De acordo com a administração municipal, a medida decorre de determinações da Justiça do Trabalho. Os servidores do Samu de Maringá foram contratados com jornada de 8 horas diárias, mas, após a regionalização do serviço, passaram a atuar em escala de 12 horas de trabalho por 36 de descanso, padrão adotado pelo Samu regional. Essa diferença teria gerado pagamento contínuo de horas extras, situação considerada irregular pelo Ministério do Trabalho, que notificou o município em agosto de 2025 para adoção de providências.

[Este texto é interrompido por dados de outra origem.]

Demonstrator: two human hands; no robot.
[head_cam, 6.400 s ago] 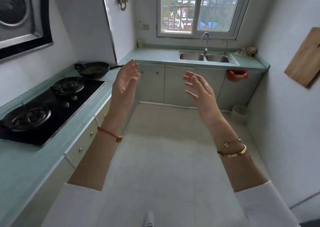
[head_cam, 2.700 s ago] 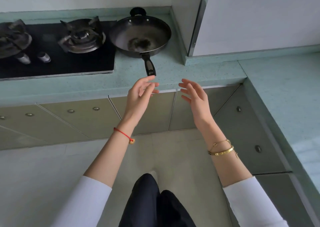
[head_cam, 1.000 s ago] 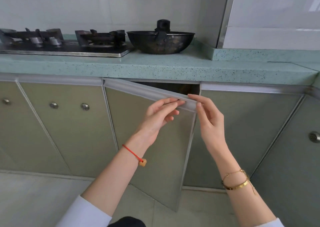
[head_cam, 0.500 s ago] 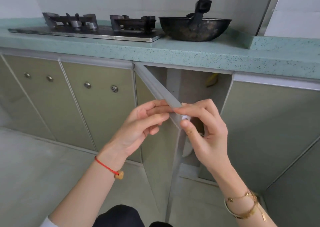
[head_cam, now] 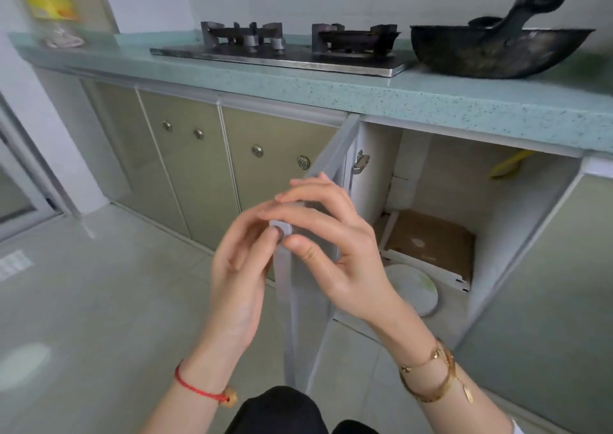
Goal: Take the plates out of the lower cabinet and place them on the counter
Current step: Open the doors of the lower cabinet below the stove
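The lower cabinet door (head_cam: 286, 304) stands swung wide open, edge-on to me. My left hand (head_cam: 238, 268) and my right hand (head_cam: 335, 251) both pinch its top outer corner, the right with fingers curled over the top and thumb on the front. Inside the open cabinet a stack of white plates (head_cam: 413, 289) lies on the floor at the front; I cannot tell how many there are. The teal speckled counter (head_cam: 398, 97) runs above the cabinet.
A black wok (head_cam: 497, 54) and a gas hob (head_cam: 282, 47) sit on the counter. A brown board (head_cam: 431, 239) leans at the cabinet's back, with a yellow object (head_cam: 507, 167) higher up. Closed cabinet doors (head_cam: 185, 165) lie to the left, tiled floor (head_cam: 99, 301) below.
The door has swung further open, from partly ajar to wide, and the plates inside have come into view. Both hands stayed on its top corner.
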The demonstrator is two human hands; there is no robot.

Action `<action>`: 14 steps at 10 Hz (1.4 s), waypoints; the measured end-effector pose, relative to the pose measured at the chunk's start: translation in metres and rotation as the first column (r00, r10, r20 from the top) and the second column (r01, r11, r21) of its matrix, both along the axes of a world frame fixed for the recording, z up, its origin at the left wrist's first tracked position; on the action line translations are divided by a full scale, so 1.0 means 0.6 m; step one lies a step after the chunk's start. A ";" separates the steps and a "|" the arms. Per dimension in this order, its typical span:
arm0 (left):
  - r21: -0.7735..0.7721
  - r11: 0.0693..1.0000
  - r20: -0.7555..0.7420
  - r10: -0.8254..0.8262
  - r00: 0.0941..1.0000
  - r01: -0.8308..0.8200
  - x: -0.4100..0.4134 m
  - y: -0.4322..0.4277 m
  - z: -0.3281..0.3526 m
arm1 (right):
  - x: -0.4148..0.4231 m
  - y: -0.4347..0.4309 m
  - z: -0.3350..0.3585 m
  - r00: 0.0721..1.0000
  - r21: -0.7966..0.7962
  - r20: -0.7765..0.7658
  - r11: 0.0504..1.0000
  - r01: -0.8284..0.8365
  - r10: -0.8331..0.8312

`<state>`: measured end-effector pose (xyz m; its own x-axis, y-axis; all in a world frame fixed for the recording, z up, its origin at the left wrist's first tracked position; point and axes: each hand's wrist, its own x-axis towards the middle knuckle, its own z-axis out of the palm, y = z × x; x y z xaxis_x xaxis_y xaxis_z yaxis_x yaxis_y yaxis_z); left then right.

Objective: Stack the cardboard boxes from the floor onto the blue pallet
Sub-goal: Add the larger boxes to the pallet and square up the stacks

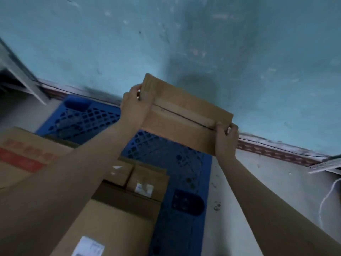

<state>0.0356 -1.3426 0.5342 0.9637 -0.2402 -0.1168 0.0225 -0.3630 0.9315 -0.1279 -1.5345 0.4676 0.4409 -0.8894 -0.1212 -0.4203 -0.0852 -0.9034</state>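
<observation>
I hold a flat brown cardboard box [184, 115] with a taped seam in the air above the far right part of the blue pallet [166, 154]. My left hand [133, 108] grips its left end. My right hand [226, 137] grips its right end, thumb on top. Below it the pallet's grid surface shows. Several cardboard boxes sit on the pallet nearer to me: two small ones [145, 178], a large one with a white label [110, 224], and one with red print [27, 156] at the left.
A teal wall [184, 43] rises right behind the pallet. A grey metal frame [20, 71] stands at the far left. Pale floor [267, 182] lies right of the pallet, with a white cable [328, 196] and a metal strip [324, 166] near the right edge.
</observation>
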 end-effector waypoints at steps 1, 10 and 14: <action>0.016 0.998 0.070 0.064 0.995 -0.066 0.032 0.099 0.076 | 0.027 0.109 0.068 0.996 0.057 0.084 0.998 -0.025 0.020; 0.545 0.836 -0.072 0.114 0.991 -0.056 0.017 0.381 -0.353 | -0.033 0.401 -0.267 0.951 0.291 -0.277 0.955 -0.054 0.138; 0.508 0.861 -0.090 0.094 0.992 -0.035 0.016 0.380 -0.315 | -0.035 0.381 -0.248 0.945 0.272 -0.312 0.962 -0.006 0.094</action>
<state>0.0453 -1.1148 0.3452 0.9495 -0.0581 -0.3085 0.1513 -0.7765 0.6117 -0.1489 -1.3059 0.3190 0.3823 -0.7837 -0.4895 -0.6911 0.1091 -0.7145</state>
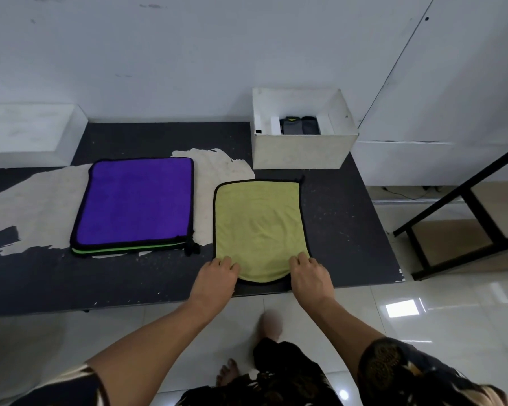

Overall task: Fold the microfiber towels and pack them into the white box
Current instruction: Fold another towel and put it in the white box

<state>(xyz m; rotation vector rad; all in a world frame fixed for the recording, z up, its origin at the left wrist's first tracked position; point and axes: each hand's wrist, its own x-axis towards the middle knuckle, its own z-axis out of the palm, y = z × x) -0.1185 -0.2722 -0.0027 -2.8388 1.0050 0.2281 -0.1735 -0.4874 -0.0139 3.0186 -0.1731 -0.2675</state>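
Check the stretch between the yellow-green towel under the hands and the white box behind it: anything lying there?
Nothing lies there. The head view shows only bare dark table top between the yellow-green towel and the white box.

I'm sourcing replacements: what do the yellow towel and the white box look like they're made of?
The yellow towel looks like soft, matte microfiber cloth: fuzzy nap, light wrinkles, a dark stitched border. The white box looks like rigid, thin flat board, perhaps foam board or painted wood, going by its straight walls and scuffed matte surface; I cannot tell which.
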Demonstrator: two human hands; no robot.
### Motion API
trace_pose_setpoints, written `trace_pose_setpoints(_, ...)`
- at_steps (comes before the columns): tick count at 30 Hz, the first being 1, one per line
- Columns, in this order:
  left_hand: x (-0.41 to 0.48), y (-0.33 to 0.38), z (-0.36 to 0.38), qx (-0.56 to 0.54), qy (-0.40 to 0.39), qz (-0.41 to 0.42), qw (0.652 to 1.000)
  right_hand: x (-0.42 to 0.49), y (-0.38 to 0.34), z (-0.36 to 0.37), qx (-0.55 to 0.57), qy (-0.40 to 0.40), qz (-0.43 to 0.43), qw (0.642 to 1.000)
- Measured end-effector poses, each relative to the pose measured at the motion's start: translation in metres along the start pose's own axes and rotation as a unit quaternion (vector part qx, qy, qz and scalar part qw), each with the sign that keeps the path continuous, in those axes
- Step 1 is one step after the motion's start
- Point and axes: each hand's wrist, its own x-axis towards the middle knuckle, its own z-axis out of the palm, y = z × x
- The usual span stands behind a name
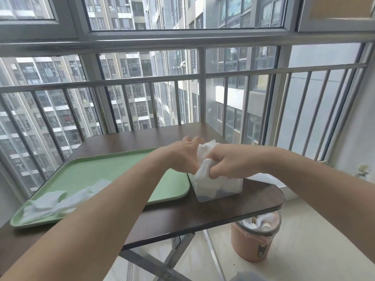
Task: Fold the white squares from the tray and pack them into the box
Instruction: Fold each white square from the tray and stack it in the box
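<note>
- The step in hand is the packing: both hands are above the box [221, 187], which stands on the bench [203, 211] just beside the right edge of the green tray [121, 169].
- The right hand [227, 161] has its fingers curled, and its grip is clamped on a white square [205, 157]. The paper is bunched, and its lower part reaches down to the open top of the box.
- The left hand [182, 157] is against the same square from the other side. Its fingertips are hidden behind the hand and the paper, so I cannot tell if its grip is closed on the square or only presses on it.
- The box has pale, half-clear walls, and white paper shows inside it, so I judge that it is already partly filled.
- Several loose squares [50, 201] lie on the near left part of the tray, crumpled and overlapping, so the task seems not near its end.
- The next move calls for pushing the square down below the rim, and then letting it go without pulling it out again with the fingers.
- The paper is thin and soft, so a flat and gentle press would keep the fold.
- After this, a reach across to the near left corner of the tray will be needed.
</note>
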Motion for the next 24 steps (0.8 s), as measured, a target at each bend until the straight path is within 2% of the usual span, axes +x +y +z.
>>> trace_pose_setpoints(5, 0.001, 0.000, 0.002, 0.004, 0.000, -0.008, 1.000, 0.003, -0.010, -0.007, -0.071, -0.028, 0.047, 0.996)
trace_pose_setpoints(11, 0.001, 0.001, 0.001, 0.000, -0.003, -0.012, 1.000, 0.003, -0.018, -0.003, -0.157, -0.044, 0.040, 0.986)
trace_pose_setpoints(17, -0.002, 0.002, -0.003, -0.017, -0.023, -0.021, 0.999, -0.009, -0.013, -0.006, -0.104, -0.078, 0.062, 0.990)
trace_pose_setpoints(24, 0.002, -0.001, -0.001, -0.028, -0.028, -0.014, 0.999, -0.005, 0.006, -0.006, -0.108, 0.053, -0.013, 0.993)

O Samu é atualmente gerido de forma regionalizada pelo Proamusep, responsável pelo atendimento em 30 municípios da Associação dos Municípios do Setentrião Paranaense (Amusep). Cada cidade realiza aportes financeiros ao consórcio, que faz a contratação direta dos profissionais. Segundo a presidente do Proamusep e prefeita de Astorga, Suzie Pucillo, o regime de trabalho dos servidores vinculados exclusivamente à Prefeitura de Maringá foi um dos principais entraves, por gerar impacto financeiro com horas extras e conflitos com os servidores contratados diretamente pelo consórcio, que já atuam em escala 12×36.
Ainda conforme Suzie, o consórcio já se preparava para os desligamentos desde o ano passado e realizou contratações por meio de Processo Seletivo Simplificado (PSS) para suprir a demanda. Ela afirmou que a decisão não trará prejuízos ao atendimento do Samu na região e que os servidores desligados poderão participar de novos processos seletivos do consórcio, caso tenham interesse.
O diretor-técnico do Samu Regional, Etore Moscardi, explicou que parte dos médicos já havia sido contratada em regime diferenciado e que existe reserva técnica de concurso público para reposição dos profissionais. Segundo ele, entre os 50 cargos extintos, sete eram de médicos e outros seis servidores já estavam afastados por diferentes motivos.
O Sindicato dos Servidores Públicos Municipais de Maringá repudiou a decisão, afirmando que não houve debate prévio com a categoria. A presidente do Sismmar, Iraídes Baptistoni, informou que o sindicato buscará o Ministério Público do Trabalho e que pretende ingressar com ações trabalhistas individuais e coletivas. Segundo ela, há servidores no Samu que atuam desde 2004 e foram surpreendidos pela decisão.
A Prefeitura de Maringá foi procurada para comentar o posicionamento do sindicato, mas não se manifestou até o fechamento desta reportagem.
Com informações de GMC e Maringá Post.